Ils sont nombreux ceux qui auraient pu prétende au titre : Batman : Arkham City, Portal 2, Uncharted 3: Drake’s Deception ou même The Elder Scrolls V : Skyrim (qui est hors compétition vu que je n'y ai toujours pas joué)... L'année 2011 a vraiment été un grand crû. Mais c'est bel et bien Deus Ex : Human Revolution qui remporte la palme. Le premier jeu du studio d'Eidos Montréal a réussi l'exploit de remettre au goût du jour une licence mythique vieille de dix ans, en y restant fidèle à tout point de vue et sans la neuneuiser à outrance. Le jeu n'est certes pas parfait, mais il reste néanmoins celui qui m'aura le plus marqué cette année.
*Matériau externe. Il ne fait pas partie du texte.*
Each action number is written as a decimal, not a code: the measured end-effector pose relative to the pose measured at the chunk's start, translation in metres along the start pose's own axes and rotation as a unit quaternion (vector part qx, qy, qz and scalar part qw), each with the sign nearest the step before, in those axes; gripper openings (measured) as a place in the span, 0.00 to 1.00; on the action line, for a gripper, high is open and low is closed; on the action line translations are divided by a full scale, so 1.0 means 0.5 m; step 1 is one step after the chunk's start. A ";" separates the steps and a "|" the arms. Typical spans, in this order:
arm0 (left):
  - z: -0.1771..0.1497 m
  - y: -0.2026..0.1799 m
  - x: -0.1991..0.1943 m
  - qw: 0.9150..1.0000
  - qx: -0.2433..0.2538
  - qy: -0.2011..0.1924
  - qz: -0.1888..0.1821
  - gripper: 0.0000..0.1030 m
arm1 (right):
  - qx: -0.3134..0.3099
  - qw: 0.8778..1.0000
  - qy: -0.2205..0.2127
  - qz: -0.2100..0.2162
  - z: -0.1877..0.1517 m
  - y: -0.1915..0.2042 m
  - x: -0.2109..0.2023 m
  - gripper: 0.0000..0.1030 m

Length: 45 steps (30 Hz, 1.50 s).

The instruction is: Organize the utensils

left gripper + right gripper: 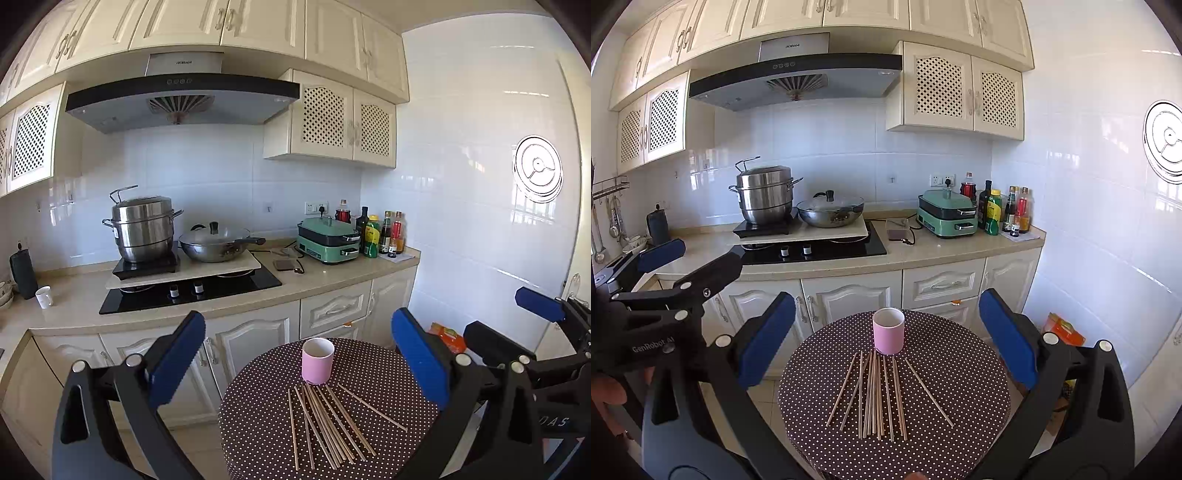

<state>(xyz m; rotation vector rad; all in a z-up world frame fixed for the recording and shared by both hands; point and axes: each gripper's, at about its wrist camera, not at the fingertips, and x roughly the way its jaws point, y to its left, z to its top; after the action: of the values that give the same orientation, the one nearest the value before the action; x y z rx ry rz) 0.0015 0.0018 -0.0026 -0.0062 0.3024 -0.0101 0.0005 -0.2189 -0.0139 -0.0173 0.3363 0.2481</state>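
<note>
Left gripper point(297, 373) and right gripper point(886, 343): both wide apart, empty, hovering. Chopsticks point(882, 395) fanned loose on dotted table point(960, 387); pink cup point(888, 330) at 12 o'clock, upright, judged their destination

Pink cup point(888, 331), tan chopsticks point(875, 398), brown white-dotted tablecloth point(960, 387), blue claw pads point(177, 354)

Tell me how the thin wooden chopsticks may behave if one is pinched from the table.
The thin wooden chopsticks look stiff and light. Lying flat on the dotted tablecloth, one is probably hard to get under. Packed closely, neighbours may shift or roll when one is touched.
</note>
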 end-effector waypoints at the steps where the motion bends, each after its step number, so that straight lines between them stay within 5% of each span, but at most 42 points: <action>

Award du meilleur jeu indé: The Binding of Isaac



Je ne vous cache pas que là aussi, le combat a été rude. L'année 2011 a vu naître presque chaque semaine de nouveaux "petits jeux" d'une grande qualité. Mais finalement, et aussi incroyable que ça puisse paraître tant celui-ci ne m'enthousiasmait guère à la base, c'est bien The Binding of Isaac de Edmund McMillen (une moitié de Team Meat) qui vient devancer ses petits camarades d'une courte tête. Un gameplay de rogue-like bien oldschool, fondamentalement injuste et qui ne pardonne rien, un univers glauque, une avalanche de bonus divers et d'ennemis bien torturés... Avec ses parties très courtes, le jeu a ce petit côté reviens-y qui lui vaut selon moi de remporter sa petite statuette.

On saluera quand même au passage des titres comme Jamestown : Legend of the Lost Colony, qui prouve au monde que les occidentaux aussi peuvent accoucher de manic shooters de grande classe avec des graphismes chatoyants, une musique qui tue et des mécaniques de gameplay simple et efficaces, ou encore Voxatron, qui bénéficie d'un énorme capital sympathie avec tous ses petits voxels mais malheureusement pour lui encore trop peu avancé. Et tant pis pour Fez et Retro City Rampage qui n'ont pas été foutus de sortir cette année.